Line by line, repeat all the material exactly as it appears.

EXERCISE DATA: Begin

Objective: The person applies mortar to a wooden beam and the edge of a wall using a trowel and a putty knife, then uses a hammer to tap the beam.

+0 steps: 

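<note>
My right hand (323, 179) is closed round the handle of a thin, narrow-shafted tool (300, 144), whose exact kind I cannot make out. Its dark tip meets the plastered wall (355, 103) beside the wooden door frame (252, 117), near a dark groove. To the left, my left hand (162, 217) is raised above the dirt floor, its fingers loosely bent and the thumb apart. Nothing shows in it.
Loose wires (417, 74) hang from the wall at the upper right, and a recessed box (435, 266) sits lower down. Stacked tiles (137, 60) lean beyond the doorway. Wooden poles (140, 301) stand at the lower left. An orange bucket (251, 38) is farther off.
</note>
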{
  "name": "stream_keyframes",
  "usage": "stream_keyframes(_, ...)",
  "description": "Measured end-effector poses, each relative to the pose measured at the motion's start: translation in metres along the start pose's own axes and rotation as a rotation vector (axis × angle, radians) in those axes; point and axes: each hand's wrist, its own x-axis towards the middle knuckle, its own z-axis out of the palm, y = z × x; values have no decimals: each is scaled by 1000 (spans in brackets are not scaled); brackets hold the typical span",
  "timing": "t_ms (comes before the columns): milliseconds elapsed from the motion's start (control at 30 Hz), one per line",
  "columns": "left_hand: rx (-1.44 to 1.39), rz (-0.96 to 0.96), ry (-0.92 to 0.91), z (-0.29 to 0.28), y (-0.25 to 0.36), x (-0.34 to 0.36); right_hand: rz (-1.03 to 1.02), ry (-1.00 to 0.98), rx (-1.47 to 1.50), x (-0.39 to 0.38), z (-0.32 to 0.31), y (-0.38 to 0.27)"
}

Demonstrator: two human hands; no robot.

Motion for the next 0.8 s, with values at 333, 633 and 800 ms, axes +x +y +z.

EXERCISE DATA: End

RESPONSE TO THIS EXERCISE
Objective: The person applies mortar to a wooden beam and the edge of a wall using a trowel and a putty knife, then uses a hammer to tap the beam.

+0 steps: 

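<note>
My right hand (323, 179) is closed round the handle of a thin, narrow-shafted tool (300, 144), whose exact kind I cannot make out. Its dark tip meets the plastered wall (355, 103) beside the wooden door frame (252, 117), near a dark groove. To the left, my left hand (162, 217) is raised above the dirt floor, its fingers loosely bent and the thumb apart. Nothing shows in it.
Loose wires (417, 74) hang from the wall at the upper right, and a recessed box (435, 266) sits lower down. Stacked tiles (137, 60) lean beyond the doorway. Wooden poles (140, 301) stand at the lower left. An orange bucket (251, 38) is farther off.
</note>
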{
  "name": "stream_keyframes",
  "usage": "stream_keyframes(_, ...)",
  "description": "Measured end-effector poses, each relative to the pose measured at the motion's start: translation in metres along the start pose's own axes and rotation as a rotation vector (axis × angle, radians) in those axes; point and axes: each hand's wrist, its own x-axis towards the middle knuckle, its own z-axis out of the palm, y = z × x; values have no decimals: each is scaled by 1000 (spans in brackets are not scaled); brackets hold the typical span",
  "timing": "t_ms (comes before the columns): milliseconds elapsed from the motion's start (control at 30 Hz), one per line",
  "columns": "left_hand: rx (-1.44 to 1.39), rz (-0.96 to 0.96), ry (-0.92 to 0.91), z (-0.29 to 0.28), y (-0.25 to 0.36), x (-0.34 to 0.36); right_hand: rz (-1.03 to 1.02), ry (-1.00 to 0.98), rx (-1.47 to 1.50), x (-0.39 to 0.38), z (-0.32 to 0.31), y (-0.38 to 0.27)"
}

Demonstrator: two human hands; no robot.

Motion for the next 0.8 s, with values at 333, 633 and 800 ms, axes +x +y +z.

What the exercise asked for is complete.